Позор это был, вот так. Словно пощечина прилюдная, хоть слова говорились вежливые, как положено. И деваться некуда было, только снести и перетерпеть. Вельке сестру жаль было, только ничего ведь не поделаешь, кто знал, что Ириней и на малость разрыв отложить не захочет!
А если бы отложил, то что? Разве стал бы он кого слушать, да хоть бы и ее? Тем более ее. Венко об этом так сказал, будто хорошо Иринея знает. Он-то, кажется, не сомневался, а Велька тогда не поняла, не поверила.
Это было еще не все, потому что вдруг со своего места встал Велемил, и шум, уже малость поднявшийся над скатертями, сразу стих. Княжич Велемил тоже подошел и поклонился сначала Воевне, потом Чаяне. И не только Велька, наверное, поняла, что дальше будет.
— Может, я и не лучший купец, матушка, но не из худших, — обратился княжич к Воевне. — Сочтете ли меня достойным? Отдаст мне обручье боярышня Белица? — перевел он взор на Чаяну, и такая надежда, с любовью перемешанная, была в его глазах, что и Велька дышать перестала. — Будь моей, Белица, отдай обручье мне и никогда о том не пожалеешь, люблю тебя и всегда любить стану! Не первый я в Карияре, но и не последний!
Опять пришлось Воевне ответно кланяться.
— За честь благодарим, купец дорогой. Тебе боярышня потом ответит…
Но княжна решила на потом не откладывать, она сразу протянула Велемилу свое обручье, которое так и не успела еще вернуть на руку, сказала твердо:
— Возьми, княжич, и пусть обручье мое будет твоим, и я буду твоя.
Правда, на жениха нового при этом она и не взглянула. Бережно, словно не веря, взял Велемил обручье, надел, и рука у него задрожала.
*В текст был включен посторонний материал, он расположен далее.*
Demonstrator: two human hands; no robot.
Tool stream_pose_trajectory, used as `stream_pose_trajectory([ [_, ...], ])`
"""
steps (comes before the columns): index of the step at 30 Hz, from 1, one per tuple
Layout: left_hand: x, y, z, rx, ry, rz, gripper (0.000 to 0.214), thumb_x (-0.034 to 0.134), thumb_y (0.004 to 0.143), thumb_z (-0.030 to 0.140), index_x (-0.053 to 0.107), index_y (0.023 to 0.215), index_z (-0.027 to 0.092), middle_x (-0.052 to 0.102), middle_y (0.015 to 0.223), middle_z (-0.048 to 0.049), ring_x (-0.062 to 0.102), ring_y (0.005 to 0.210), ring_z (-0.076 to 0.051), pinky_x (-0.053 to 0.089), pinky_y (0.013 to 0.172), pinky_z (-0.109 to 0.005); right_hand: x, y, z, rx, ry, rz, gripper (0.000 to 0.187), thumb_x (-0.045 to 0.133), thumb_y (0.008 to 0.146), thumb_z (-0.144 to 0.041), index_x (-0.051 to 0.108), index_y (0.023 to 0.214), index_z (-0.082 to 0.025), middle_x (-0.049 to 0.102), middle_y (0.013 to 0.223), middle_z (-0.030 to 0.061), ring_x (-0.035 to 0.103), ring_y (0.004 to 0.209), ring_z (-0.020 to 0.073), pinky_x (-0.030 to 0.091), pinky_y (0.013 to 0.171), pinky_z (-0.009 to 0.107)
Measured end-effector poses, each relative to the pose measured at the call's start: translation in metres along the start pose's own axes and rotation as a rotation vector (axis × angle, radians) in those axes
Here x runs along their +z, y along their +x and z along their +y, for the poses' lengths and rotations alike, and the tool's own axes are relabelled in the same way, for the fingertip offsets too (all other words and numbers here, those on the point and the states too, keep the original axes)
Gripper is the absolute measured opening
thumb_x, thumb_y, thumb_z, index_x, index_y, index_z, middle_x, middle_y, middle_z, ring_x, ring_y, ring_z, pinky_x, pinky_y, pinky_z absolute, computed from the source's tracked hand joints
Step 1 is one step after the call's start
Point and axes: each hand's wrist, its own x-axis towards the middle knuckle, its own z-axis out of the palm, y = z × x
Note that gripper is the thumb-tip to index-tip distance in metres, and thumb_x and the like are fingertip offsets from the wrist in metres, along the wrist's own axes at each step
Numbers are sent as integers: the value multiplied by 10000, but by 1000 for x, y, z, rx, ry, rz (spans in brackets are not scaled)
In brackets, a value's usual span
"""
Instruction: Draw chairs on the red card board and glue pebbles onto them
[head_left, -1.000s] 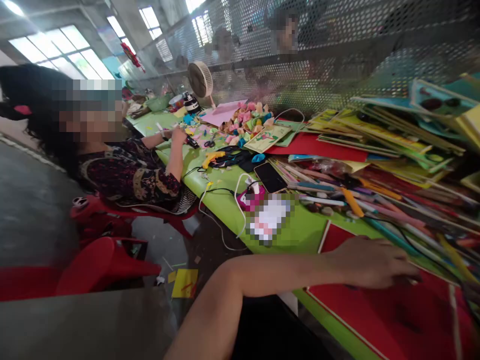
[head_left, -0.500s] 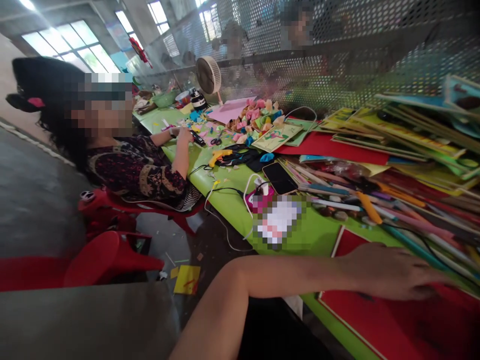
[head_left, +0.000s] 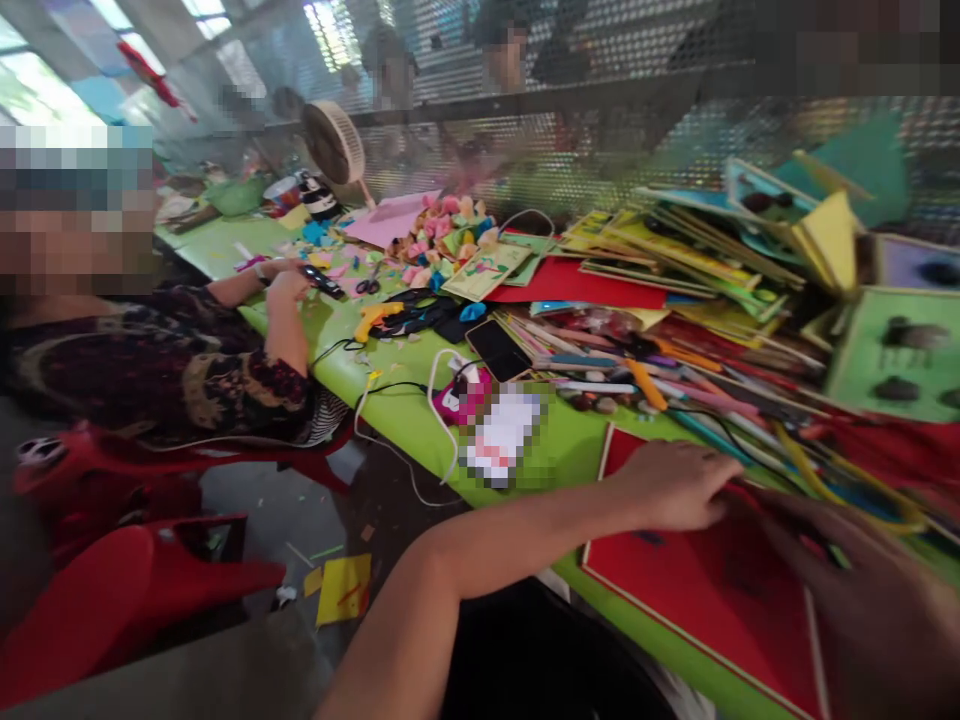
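My left hand (head_left: 675,485) lies palm down on a red card sheet (head_left: 697,590) with a pale border, at the near edge of the green table (head_left: 390,370). Its fingers are stretched out flat and hold nothing. My right hand (head_left: 870,590) comes in from the lower right over the same red sheet, smeared by motion, and its fingers do not show clearly. A thin pale stick (head_left: 816,640) lies on the sheet just beside it. Several coloured pencils and pens (head_left: 675,375) lie just beyond my left hand.
A seated person (head_left: 172,370) on a red chair (head_left: 112,470) works at the table's far left. A black phone (head_left: 499,350), white cables (head_left: 435,390), scissors (head_left: 367,286), paper flowers (head_left: 442,230), stacked coloured cards (head_left: 705,260) and a small fan (head_left: 334,145) crowd the table before a mesh fence (head_left: 600,130).
The view has swung right. My left hand has stayed flat on the red sheet, and my right hand has come into view at the lower right.
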Motion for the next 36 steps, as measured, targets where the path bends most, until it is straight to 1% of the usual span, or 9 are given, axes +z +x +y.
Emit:
stream_pose_trajectory([
  [3,-6,-2,2,3,32,1,242,527,986,253,650,1159,137,750,1180,-117,702,1107,-276,569,893,-408,7,-4,6,22,48,-88,247,587,921,-473,745,1079,-367,801,1107,82,776,943,368,614,855,558],
  [8,-6,-3,3,-8,51,22,215,566,974,256,663,1127,140,737,1139,-109,698,1091,-285,565,884,-410,4,1,-4,7,45,-115,214,564,930,-397,757,924,-304,798,1008,86,770,966,330,608,912,485],
  [12,-6,-3,3,-9,20,31,179,592,972,243,683,1092,146,740,1120,-112,695,1078,-277,563,895,-414,3,1,-7,-28,46,-107,234,569,939,-377,771,903,-267,793,985,81,769,938,295,608,890,446],
  [17,-14,-5,3,-27,-44,68,108,621,964,195,687,1043,162,752,1054,-86,699,1039,-235,556,921,-370,-1,-2,-12,22,35,-16,225,597,965,-369,783,1032,-262,795,1033,69,752,947,278,589,885,439],
  [21,-31,-9,-4,-144,-97,187,119,561,1013,182,674,1050,192,759,1086,-69,695,1058,-203,550,923,-334,-4,1,-23,23,33,18,215,606,978,-372,781,999,-250,793,971,77,737,909,277,573,875,440],
  [26,-54,-15,-13,-285,-120,320,108,581,994,147,654,1050,205,764,1052,-48,696,1030,-194,542,928,-335,3,7,-34,40,-4,-57,221,600,977,-394,764,977,-246,781,981,87,729,924,283,565,837,429],
  [31,-62,-16,-16,-332,-135,350,73,636,971,151,659,1008,210,774,1022,-25,713,991,-177,541,875,-287,6,9,-36,39,18,-75,227,626,976,-416,737,884,-240,751,893,73,705,849,260,552,778,396],
  [34,-64,-17,-19,-364,-126,362,67,642,974,166,672,1009,214,779,999,-22,721,945,-176,541,834,-280,3,8,-35,4,19,-64,207,619,988,-397,757,948,-247,762,950,78,712,913,268,554,832,406],
  [36,-66,-17,-23,-393,-111,379,74,639,979,173,679,1025,214,780,1011,-28,722,942,-179,540,832,-281,-1,6,-34,4,2,-11,211,614,988,-396,766,1012,-252,767,1004,87,713,954,281,556,867,428],
])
— Вот и ладно, — вздохнула Воевна, которая уже не знала, радоваться ей или повременить с этим, — пусть помогают вам Боги Светлые, а Лада одарит любовью да радостью на много лет!
Тут и боярин Мирята спохватился наконец, принялся поздравлять, и воевода Горыныч его поддержал, и бочонок меда с воза сняли, заздравные чаши пустили по рукам. Велька тоже вслед за Любицей хлебнула из чаши малинового меда, сестру поздравила. Но не верилось ей пока, что есть с чем поздравлять! И Чаяна что-то счастьем не светится, и Велемил, хоть и рад, да отравлена его радость, понимает ведь, что невеста с горя ему обручье дала. А дальше что будет? Это Ладе ведомо.